Bölüm 41

11.5K 777 56
                                    

Claire

"Neden bana ters ters baktığını hissediyorum? " dedim hala köşede bir yerlerde oturan Ethan'a.

"Senin yüzünden bu tabut gibi yerde sıkışıp kaldık. "

"Ethan benim suçum mu? Sadece benim mi?"

"E, senin suçun tabi ki ısrarla basıp durdun!"

"İlk çıkmak istediğimde izin versen böyle olmazdı!"

"İyilikten anlamaz bir aptal gibi davranmasan burada hiç olmazdık!" Sesi asansörün içinde patlamıştı. Onun olduğu köşeye doğru ilerledim.

"Ben, içimdeki sonsuz minnettarlık duygusundan ötürü seninle değildim! " dedim ayakkabılarım onun bacağına değiyordu. Tamamen karanlıkta bile onun nerede olduğunu bilmek kendime öfkelenmeme sebep oluyordu. "Bana sağladığını sandığın her şey benim de hakkımdı."

"Claire-"

" Benim de senin olduğu gibi mecliste bir yerim var! Bana verdiğin tek şey-" İçimdekileri boşaltmak iyi gelmişti ama devam edemedim. Sustum çünkü Ethan'ın nefeslerinin yüzeyselleştiğini fark etmiştim. "Ah, sözlerimden kaçmak için böyle ucuz salon numaralarına başvuracaktın neden burada kapalı kalmamıza sebep oldun?"

"Bu o değil- Biraz- Biraz- Duvarlar üzerimize mi geliyor?"

"Çocukluk etme. Hiçbir şey göremiyorsun bile. " dedim ayağımla bacağını dürterken. İnlemeye benzer bir ses çıkardı.

"Burada öleceğiz. Öleceğiz. Biliyorum. "

"Ethan- "

"Yeteri kadar hava yok. " Nefes alışverişlerine bakılırsa sadece onun beyniydi yeterli hava olmayan.

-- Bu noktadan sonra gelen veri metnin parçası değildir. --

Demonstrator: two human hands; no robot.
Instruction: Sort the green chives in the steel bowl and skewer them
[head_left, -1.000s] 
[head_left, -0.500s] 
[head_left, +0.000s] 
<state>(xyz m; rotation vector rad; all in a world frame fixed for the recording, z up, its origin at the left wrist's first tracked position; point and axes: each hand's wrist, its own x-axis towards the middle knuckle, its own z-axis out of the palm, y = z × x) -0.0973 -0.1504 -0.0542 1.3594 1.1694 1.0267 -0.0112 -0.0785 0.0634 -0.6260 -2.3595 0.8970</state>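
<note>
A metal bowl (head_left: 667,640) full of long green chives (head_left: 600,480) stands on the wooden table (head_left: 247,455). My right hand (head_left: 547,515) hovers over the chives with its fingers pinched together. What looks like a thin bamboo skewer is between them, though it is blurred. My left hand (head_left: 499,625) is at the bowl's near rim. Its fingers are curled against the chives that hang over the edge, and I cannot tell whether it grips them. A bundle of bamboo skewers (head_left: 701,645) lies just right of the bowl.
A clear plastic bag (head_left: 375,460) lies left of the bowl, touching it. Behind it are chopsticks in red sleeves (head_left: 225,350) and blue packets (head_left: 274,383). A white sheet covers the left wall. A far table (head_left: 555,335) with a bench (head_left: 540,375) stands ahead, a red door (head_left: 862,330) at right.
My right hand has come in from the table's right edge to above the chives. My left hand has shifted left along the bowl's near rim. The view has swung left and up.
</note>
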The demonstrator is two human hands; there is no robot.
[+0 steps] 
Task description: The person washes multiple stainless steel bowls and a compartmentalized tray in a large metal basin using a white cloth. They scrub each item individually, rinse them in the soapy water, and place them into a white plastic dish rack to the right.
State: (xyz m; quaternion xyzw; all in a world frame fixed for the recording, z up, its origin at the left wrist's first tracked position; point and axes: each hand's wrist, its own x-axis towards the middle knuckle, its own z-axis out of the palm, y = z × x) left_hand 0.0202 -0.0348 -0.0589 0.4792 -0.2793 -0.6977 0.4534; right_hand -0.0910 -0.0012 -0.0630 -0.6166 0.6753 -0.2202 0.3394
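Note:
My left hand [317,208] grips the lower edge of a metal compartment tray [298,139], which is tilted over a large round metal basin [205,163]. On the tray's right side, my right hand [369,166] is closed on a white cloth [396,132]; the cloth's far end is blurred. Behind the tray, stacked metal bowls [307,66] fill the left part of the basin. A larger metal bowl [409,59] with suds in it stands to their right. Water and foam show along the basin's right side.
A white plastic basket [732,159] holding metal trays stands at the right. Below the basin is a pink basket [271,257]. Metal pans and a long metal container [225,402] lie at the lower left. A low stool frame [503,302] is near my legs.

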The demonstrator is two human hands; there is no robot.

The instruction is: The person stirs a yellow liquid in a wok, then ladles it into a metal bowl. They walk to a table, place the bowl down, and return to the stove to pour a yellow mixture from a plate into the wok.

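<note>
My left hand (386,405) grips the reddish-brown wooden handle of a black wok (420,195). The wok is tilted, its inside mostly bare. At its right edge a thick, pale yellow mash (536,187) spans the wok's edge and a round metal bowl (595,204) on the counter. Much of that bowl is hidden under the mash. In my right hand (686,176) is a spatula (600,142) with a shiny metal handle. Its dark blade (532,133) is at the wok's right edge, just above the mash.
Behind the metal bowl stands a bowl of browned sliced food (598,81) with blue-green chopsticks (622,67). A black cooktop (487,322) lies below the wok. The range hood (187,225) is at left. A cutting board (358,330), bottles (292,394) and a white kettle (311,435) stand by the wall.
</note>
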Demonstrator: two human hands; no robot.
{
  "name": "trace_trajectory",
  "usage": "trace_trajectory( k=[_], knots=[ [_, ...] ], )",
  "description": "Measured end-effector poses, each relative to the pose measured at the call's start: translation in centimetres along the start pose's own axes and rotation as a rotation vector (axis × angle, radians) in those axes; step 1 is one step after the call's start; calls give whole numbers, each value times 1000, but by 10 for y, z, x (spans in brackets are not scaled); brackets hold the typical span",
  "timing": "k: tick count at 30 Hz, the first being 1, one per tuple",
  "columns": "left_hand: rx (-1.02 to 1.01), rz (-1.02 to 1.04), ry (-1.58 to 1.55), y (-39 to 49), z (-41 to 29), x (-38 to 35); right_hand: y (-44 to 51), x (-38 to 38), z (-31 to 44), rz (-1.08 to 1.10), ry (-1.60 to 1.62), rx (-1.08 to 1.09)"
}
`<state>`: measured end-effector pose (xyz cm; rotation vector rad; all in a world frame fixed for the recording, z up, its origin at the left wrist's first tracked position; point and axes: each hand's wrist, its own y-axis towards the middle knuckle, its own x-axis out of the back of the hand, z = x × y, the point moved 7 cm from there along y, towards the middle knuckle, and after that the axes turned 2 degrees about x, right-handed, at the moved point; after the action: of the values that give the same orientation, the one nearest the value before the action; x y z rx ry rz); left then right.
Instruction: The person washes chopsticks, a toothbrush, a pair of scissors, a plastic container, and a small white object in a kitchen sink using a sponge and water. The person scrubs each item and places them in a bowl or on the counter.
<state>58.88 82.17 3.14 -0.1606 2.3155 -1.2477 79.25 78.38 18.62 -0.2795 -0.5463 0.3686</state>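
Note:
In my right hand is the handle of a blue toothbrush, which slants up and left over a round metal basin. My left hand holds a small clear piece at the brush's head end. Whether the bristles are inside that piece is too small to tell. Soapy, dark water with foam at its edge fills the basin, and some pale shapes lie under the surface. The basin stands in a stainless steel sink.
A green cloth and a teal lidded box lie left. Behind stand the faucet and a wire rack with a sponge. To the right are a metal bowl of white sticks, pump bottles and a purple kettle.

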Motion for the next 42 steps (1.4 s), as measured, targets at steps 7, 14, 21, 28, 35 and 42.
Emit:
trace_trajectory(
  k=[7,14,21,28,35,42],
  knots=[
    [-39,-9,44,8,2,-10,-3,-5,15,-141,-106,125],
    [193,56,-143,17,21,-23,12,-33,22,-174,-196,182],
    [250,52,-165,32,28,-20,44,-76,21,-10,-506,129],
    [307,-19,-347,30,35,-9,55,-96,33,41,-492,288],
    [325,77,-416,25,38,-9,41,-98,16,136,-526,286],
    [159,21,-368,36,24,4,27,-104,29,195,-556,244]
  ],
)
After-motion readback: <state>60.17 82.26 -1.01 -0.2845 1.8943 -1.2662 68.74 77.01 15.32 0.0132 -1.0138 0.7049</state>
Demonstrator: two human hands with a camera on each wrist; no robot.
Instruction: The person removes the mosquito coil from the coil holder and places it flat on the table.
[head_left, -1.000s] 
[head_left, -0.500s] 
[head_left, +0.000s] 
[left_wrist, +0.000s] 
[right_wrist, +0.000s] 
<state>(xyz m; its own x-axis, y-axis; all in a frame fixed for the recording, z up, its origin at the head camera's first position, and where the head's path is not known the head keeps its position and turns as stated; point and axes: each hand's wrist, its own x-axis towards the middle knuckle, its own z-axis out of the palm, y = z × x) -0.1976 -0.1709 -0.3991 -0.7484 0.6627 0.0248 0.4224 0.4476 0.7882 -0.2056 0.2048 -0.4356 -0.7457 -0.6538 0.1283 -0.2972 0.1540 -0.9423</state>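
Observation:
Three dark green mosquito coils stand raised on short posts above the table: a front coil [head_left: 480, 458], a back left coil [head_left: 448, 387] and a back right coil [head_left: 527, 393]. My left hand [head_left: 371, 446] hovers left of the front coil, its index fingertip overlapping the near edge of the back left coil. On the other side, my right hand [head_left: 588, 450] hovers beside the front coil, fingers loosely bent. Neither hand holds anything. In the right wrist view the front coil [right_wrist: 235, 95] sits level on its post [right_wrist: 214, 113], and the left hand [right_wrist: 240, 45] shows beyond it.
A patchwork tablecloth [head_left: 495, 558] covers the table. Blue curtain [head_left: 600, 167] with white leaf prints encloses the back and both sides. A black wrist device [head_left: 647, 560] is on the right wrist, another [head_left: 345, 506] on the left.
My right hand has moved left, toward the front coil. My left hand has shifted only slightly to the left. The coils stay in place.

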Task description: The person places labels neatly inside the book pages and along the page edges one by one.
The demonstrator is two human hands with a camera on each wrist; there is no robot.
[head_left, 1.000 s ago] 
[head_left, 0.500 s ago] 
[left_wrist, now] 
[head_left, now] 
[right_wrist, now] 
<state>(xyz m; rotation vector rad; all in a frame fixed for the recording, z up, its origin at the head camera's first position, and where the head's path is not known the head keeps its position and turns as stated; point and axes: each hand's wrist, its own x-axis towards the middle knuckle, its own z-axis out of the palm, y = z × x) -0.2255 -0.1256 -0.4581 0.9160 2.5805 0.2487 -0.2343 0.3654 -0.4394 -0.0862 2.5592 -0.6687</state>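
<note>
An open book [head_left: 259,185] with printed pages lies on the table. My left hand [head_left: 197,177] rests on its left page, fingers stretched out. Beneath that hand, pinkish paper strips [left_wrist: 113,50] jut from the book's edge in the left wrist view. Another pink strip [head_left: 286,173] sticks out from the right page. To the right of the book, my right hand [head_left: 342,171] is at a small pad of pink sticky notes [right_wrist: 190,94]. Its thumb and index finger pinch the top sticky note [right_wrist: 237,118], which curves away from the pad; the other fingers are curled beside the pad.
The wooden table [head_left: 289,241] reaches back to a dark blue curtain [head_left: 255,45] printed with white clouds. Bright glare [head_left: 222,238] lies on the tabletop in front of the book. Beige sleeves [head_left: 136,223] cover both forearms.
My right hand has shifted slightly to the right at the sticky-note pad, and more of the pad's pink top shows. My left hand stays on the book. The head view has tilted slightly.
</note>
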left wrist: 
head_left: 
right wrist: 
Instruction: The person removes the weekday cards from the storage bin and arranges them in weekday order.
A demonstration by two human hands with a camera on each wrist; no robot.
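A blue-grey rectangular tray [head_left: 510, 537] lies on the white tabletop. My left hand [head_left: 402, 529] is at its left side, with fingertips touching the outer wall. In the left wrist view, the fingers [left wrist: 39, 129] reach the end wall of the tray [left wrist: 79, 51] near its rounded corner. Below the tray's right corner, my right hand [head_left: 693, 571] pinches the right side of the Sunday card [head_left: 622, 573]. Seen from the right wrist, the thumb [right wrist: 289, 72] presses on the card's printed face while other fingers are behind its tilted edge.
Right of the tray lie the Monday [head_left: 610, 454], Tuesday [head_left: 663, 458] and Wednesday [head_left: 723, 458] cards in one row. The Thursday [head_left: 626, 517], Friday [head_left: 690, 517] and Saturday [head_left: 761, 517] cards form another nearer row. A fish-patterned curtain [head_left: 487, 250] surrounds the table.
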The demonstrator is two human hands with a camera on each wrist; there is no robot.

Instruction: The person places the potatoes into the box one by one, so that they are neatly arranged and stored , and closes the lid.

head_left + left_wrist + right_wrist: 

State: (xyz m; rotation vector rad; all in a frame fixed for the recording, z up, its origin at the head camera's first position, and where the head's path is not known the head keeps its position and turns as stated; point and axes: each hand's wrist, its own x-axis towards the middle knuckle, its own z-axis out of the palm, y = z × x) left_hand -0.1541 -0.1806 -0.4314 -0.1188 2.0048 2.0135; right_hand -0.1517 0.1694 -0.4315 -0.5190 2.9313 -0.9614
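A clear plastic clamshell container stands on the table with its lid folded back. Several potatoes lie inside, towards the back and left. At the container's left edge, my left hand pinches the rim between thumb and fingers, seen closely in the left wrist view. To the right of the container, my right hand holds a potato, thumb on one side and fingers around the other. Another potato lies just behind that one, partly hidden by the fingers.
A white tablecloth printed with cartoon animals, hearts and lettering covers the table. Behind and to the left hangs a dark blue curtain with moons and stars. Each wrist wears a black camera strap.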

"Düzgün nefes almıyorsun ki!" diye çıkıştım. İçimdeki öfkeyi bastırmaya çalışsam da bir türlü galip gelemiyordum. Beni arkama sertçe itmesiyle başımı çarptım sivri bir objeye. Küçük bir kan sızıntısı hissetsem de hızlıca iyileşiyordu.

"HAVA YOK ÇÜNKÜ MORON!"

"Bağırıp durma bana!" Yaslandığı duvara vurduğunda asansör sallandı, bağırarak küfretti. "Bir şeylere vurmak zorunda mısın sürekli?"

"Burada kısılıp kaldık. Hiçbir şey yok. Ciğerlerimize giren hava sınırlı. Ne yapmam gerek? "

"Mantıklı değilsin. Söylediklerinin farkında mısın?"

"Beğenmediğin için üzgünüm!" Bir anda ayağa fırlayıp beni arkaya doğru itti. Kapıya doğru yürüdü hızla.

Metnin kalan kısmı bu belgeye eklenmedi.